En effet, selon l’article 1 de la loi n° 2008-496 du 27 mai 2008 : « Constitue une discrimination directe la situation dans laquelle, sur le fondement de son origine, de son sexe, de sa situation de famille, de sa grossesse, de son apparence physique, de la particulière vulnérabilité résultant de sa situation économique, apparente ou connue de son auteur, de son patronyme, de son lieu de résidence ou de sa domiciliation bancaire, de son état de santé, de sa perte d’autonomie, de son handicap, de ses caractéristiques génétiques, de ses mœurs, de son orientation sexuelle, de son identité de genre, de son âge, de ses opinions politiques, de ses activités syndicales, de sa capacité à s’exprimer dans une langue autre que le français, de son appartenance ou de sa non-appartenance, vraie ou supposée, à une ethnie, une nation, une prétendue race ou une religion déterminée, une personne est traitée de manière moins favorable qu’une autre ne l’est, ne l’a été ou ne l’aura été dans une situation comparable. (…) 3° Toute discrimination directe ou indirecte fondée sur un motif mentionné à l’article 1er est interdite en matière de protection sociale, de santé, d’avantages sociaux, d’éducation, d’accès aux biens et services ou de fourniture de biens et services. ».

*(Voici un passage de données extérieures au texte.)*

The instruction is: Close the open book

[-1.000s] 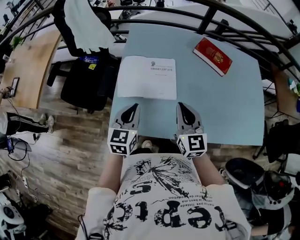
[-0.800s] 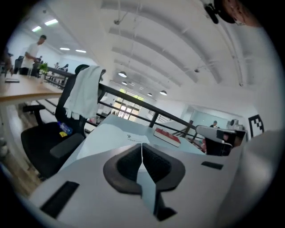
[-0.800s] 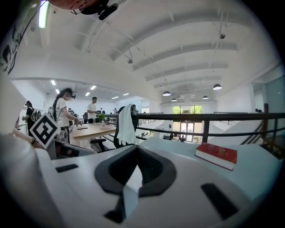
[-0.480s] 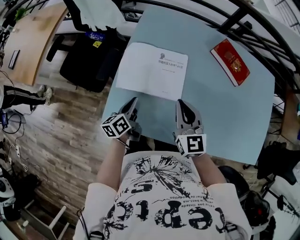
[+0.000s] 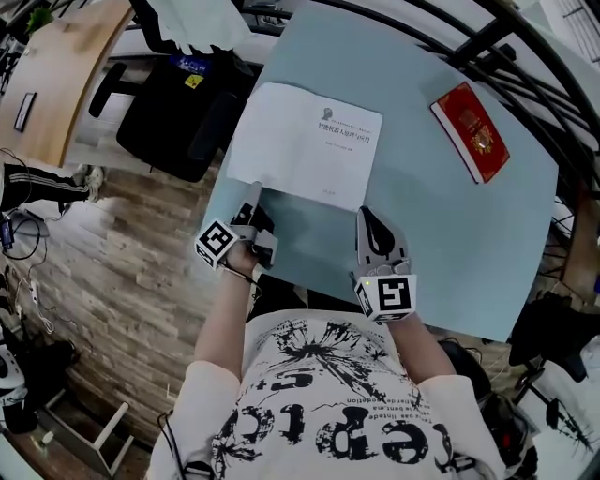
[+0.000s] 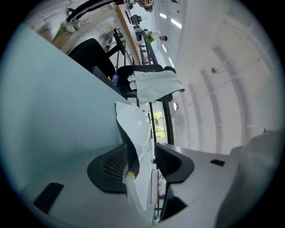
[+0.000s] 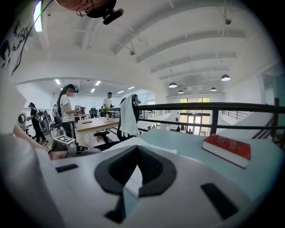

C’est pourquoi je vous demande, Madame la ministre, de bien vouloir envisager de corriger cette anomalie dans l’accès au service civique, contraire aux valeurs inscrites dans la Charte des valeurs du Service Civique visant à permettre à la jeunesse « de se réapproprier les 3 fondamentaux républicains « Liberté, Egalité, Fraternité » et contribuant à leur effectivité en leur donnant du sens ».